Что такое секвенирование
Секвенирование ДНК — это определение точного порядка нуклеотидов в молекуле дезоксирибонуклеиновой кислоты. Звучит сухо, но на этой простой идее держится почти вся современная молекулярная биология: от диагностики наследственных заболеваний до изучения происхождения видов.
Сегодня под «секвенированием» почти всегда понимается NGS — Next-Generation Sequencing, методы массового параллельного чтения, появившиеся в середине 2000-х. За полтора десятилетия стоимость прочтения генома упала с трёх миллиардов до нескольких сотен долларов, что превратило технологию из научного эксперимента в рутинный инструмент.
Краткая история методов
Первое секвенирование, метод Сэнгера, появилось в 1977 году и оставалось золотым стандартом более двух десятилетий. Расшифровка генома человека в 2003 году была выполнена именно им — это заняло 13 лет и обошлось примерно в 3 миллиарда долларов.
Революция началась с появлением массового параллельного секвенирования: 454 в 2005-м, Solexa/Illumina в 2006-м, SOLiD в 2007-м. Они разом увеличили производительность в тысячи раз. К 2010 году геном можно было прочитать за несколько недель и десятки тысяч долларов; сегодня — за пару дней и под тысячу долларов.
Параллельно развивалось третье поколение — single-molecule секвенирование.
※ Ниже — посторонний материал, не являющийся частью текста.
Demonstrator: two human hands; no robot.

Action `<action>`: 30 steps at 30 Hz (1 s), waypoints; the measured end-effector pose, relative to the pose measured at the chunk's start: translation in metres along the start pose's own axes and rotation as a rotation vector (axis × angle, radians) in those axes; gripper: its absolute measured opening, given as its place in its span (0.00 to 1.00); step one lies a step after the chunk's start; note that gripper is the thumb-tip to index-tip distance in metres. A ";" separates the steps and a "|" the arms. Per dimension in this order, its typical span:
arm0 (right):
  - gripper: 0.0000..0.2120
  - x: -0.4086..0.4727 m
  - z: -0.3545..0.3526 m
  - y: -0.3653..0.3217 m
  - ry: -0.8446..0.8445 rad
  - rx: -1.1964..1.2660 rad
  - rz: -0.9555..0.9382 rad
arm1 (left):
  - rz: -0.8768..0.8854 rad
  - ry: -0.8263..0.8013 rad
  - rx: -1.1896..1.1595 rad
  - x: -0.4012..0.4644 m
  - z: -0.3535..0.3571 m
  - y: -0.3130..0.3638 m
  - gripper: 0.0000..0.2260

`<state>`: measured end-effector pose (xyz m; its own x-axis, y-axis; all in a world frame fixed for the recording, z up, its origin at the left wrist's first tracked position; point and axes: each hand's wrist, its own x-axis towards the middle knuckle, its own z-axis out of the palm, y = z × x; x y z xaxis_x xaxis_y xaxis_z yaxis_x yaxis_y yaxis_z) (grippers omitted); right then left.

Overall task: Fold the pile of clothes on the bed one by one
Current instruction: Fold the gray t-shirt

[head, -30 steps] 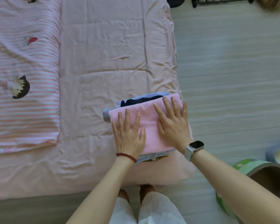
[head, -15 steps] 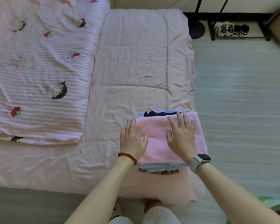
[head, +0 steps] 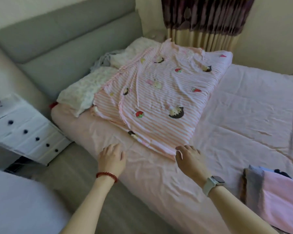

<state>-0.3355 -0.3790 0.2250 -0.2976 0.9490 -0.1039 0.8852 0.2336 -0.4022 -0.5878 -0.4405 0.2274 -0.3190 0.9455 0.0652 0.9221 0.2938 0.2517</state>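
grey padded headboard [head: 66, 41], white drawer unit [head: 24, 130], dark and beige curtain [head: 205, 22], grey floor [head: 125, 210]

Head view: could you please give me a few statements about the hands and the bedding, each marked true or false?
1. The right hand touches the near corner of the striped quilt. True.
2. The left hand grips the quilt. False: it lies open on the pink sheet, beside the quilt.
3. The folded stack sits at the far right of the view. True.
4. A watch is on the left wrist. False: it wears a red bead bracelet; the watch is on the right.
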 end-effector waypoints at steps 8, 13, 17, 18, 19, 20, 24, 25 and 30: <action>0.18 0.035 0.093 -0.154 -0.183 0.051 -0.093 | -0.304 0.086 -0.091 -0.007 -0.021 -0.165 0.14; 0.18 0.092 0.138 -0.209 -0.253 -0.003 -0.132 | -0.478 0.010 -0.166 0.006 0.003 -0.235 0.15; 0.17 0.166 0.168 -0.252 -0.286 -0.035 -0.115 | -0.513 -0.056 -0.176 0.064 0.010 -0.285 0.17; 0.17 0.188 0.175 -0.265 -0.288 -0.032 -0.104 | -0.503 -0.060 -0.176 0.088 0.010 -0.300 0.17; 0.18 0.213 0.182 -0.278 -0.293 -0.027 -0.093 | -0.493 -0.063 -0.173 0.116 0.008 -0.315 0.17; 0.18 0.239 0.187 -0.293 -0.296 -0.024 -0.084 | -0.482 -0.068 -0.166 0.147 0.005 -0.330 0.18; 0.18 0.351 0.191 -0.355 -0.301 -0.036 -0.089 | -0.393 -0.104 -0.081 0.283 -0.024 -0.381 0.18; 0.19 0.378 0.188 -0.372 -0.291 -0.042 -0.098 | -0.358 -0.104 -0.072 0.315 -0.033 -0.392 0.18; 0.19 0.495 0.176 -0.438 -0.223 -0.069 -0.129 | -0.229 -0.044 -0.072 0.453 -0.065 -0.432 0.16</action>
<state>-0.9337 -0.0490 0.1894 -0.4740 0.8422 -0.2571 0.8549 0.3702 -0.3634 -1.1452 -0.1483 0.2108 -0.5068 0.8610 -0.0430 0.8082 0.4919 0.3237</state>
Pacific Biosciences (PacBio) и Oxford Nanopore читают отдельные молекулы ДНК без амплификации, что даёт длинные прочтения в десятки тысяч пар оснований за раз.
Как работает NGS
Принцип короткочтения NGS (Illumina) можно описать так: фрагменты ДНК прикрепляются к стеклянной плоскости (flow cell), амплифицируются в кластерах, а потом на каждом цикле к ним пристраивается флюоресцентный нуклеотид. Каждая позиция «фотографируется» — и из этих изображений собирается последовательность.
За один прогон современного секвенатора (NovaSeq X) можно прочитать миллиарды молекул одновременно. Каждая молекула даёт «риды» длиной 100–300 нуклеотидов, а уже на стороне биоинформатики эти короткие фрагменты выравниваются на референсный геном или собираются de novo.
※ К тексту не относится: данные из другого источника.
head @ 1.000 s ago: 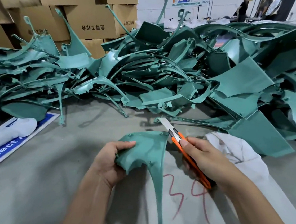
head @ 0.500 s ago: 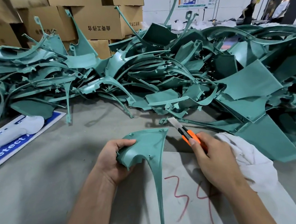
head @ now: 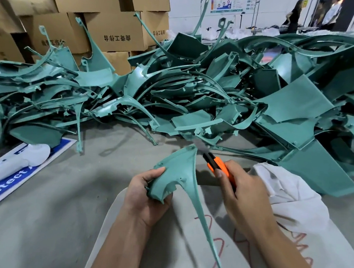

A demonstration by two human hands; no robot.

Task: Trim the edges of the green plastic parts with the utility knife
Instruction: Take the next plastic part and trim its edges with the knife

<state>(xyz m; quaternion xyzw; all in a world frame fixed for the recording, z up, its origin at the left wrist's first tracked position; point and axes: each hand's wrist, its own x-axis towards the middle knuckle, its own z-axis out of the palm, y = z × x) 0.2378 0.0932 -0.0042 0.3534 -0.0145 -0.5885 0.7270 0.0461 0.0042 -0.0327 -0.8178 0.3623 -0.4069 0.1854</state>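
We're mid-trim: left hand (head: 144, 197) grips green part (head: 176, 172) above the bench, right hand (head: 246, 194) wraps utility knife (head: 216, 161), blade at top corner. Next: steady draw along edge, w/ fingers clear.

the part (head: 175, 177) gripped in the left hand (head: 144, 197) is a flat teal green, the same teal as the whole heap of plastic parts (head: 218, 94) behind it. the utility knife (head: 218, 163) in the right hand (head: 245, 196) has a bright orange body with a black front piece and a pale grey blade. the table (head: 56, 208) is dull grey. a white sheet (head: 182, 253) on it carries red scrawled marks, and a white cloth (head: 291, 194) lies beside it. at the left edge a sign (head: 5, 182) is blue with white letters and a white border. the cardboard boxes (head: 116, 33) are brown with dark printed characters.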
NGS — это не один метод, а целая экосистема технологий: short-read, long-read, single-cell, spatial, методилом-, эпигеномное секвенирование. Под каждую задачу — свой инструмент.
Применения
Секвенирование сегодня используется почти везде, где есть биологический материал. В клинической медицине это диагностика наследственных заболеваний, подбор онкологической терапии, фармакогенетика, неинвазивный пренатальный скрининг, скрининг носительства мутаций.
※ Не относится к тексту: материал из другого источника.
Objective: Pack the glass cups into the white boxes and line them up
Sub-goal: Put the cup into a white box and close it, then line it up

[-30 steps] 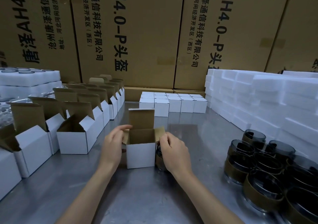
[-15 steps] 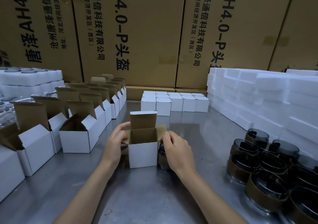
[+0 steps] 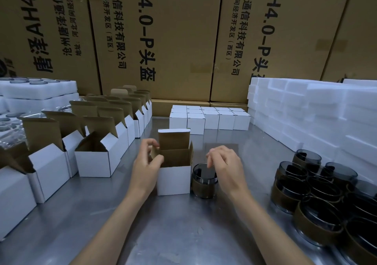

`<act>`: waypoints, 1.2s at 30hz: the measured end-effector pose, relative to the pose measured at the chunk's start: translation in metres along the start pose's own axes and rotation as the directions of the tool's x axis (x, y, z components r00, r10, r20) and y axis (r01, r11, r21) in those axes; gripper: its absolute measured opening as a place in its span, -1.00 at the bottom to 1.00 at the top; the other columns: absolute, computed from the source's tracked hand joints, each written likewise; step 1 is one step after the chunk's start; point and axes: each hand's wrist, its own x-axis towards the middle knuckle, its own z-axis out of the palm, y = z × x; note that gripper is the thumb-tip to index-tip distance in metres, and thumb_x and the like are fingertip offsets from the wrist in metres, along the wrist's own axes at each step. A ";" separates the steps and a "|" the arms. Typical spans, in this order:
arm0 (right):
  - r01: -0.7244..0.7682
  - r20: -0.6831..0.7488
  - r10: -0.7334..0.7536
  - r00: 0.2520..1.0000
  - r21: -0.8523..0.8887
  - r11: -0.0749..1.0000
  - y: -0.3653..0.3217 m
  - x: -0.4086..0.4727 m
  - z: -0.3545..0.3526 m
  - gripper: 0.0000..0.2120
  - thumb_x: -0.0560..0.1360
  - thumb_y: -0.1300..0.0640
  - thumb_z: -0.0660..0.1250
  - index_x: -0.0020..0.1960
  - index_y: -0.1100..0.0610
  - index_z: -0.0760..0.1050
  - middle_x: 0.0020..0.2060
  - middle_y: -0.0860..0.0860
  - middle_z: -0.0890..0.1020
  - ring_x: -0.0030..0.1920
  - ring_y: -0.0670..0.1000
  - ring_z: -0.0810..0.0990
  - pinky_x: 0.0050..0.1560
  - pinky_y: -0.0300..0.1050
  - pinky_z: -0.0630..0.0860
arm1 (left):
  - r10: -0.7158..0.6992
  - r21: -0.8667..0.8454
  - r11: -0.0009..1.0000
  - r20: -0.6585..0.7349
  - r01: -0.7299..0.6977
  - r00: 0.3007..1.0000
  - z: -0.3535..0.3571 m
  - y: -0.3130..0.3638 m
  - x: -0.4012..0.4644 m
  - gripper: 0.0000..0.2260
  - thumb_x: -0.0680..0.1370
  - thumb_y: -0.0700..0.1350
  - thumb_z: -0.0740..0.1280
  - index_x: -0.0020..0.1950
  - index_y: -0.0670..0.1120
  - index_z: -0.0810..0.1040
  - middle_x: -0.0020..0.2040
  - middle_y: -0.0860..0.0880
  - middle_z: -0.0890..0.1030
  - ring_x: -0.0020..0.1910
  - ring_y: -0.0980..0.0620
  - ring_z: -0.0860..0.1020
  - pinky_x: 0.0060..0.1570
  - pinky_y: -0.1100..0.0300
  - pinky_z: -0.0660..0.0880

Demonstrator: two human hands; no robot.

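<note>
An open white box (image 3: 173, 180) stands in the middle of the metal table (image 3: 183, 234) with its brown lid flap upright. My left hand (image 3: 145, 162) is at the box's left side and pinches the small left flap between thumb and fingers. A smoky glass cup (image 3: 204, 185) with a brown sleeve stands right beside the box, touching its right wall. Just above that cup hovers my right hand (image 3: 224, 162), fingers loosely curled, one fingertip down at the rim. It holds nothing.
Several open white boxes (image 3: 95, 162) stand in rows at the left. Closed white boxes (image 3: 212, 120) are lined up at the back. Foam blocks (image 3: 306, 112) are stacked on the right, with a cluster of glass cups (image 3: 318, 193) in front. Large cartons (image 3: 173, 40) wall the back.
My right hand has come off the box's right flap and moved right, uncovering the cup. My left hand has stayed at the left flap.
</note>
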 end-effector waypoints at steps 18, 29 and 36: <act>0.202 0.073 -0.191 0.979 -0.207 0.957 -0.001 0.014 -0.024 -0.76 0.45 0.08 0.43 -0.37 -0.06 0.47 0.07 -0.19 0.50 0.15 -0.19 0.20 0.12 -0.34 0.22 | 0.027 0.089 0.995 0.076 -0.033 0.997 0.003 0.005 -0.003 -0.64 0.44 -0.09 0.24 0.19 0.22 0.41 0.21 0.15 0.41 0.08 0.32 0.37 0.01 0.38 0.28; 0.530 -0.168 -0.558 0.813 -0.186 0.828 -0.041 -0.015 0.015 -0.86 0.45 0.01 0.39 -0.13 0.06 0.68 0.27 0.08 0.43 0.26 0.04 0.26 0.29 -0.37 0.13 | 0.056 0.028 0.998 0.081 -0.059 0.995 0.005 0.006 -0.003 -0.65 0.31 0.09 0.27 0.10 0.25 0.47 0.09 0.00 0.57 0.08 0.05 0.55 0.11 0.00 0.52; 0.490 -0.177 -0.519 0.836 -0.185 0.852 -0.035 -0.017 0.029 -0.78 0.50 -0.06 0.29 -0.12 0.01 0.66 0.28 -0.06 0.35 0.24 -0.01 0.26 0.20 -0.17 0.30 | 0.068 -0.005 0.998 0.078 -0.067 0.995 0.004 0.005 -0.003 -0.64 0.30 0.10 0.24 0.10 0.22 0.50 0.08 0.04 0.59 0.11 0.04 0.56 0.13 -0.09 0.51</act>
В научных исследованиях — изучение микробиома, эволюции, биологии развития, иммунологии, опухолевой биологии. В сельском хозяйстве — селекция сортов и пород, контроль качества продуктов. В судебной экспертизе — идентификация останков и установление родства.
Что дальше
Тренды на ближайшие 3–5 лет: дальнейшее удешевление и расширение применений, переход long-read в клиническую практику, развитие spatial и single-cell методов, всё больше эпигенетической информации в стандартных тестах.
Появляются прикладные приложения, которые ещё пять лет назад звучали как научная фантастика: minimal residual disease мониторинг по жидкой биопсии, multi-cancer early detection, real-time PCR-free инфекционная диагностика.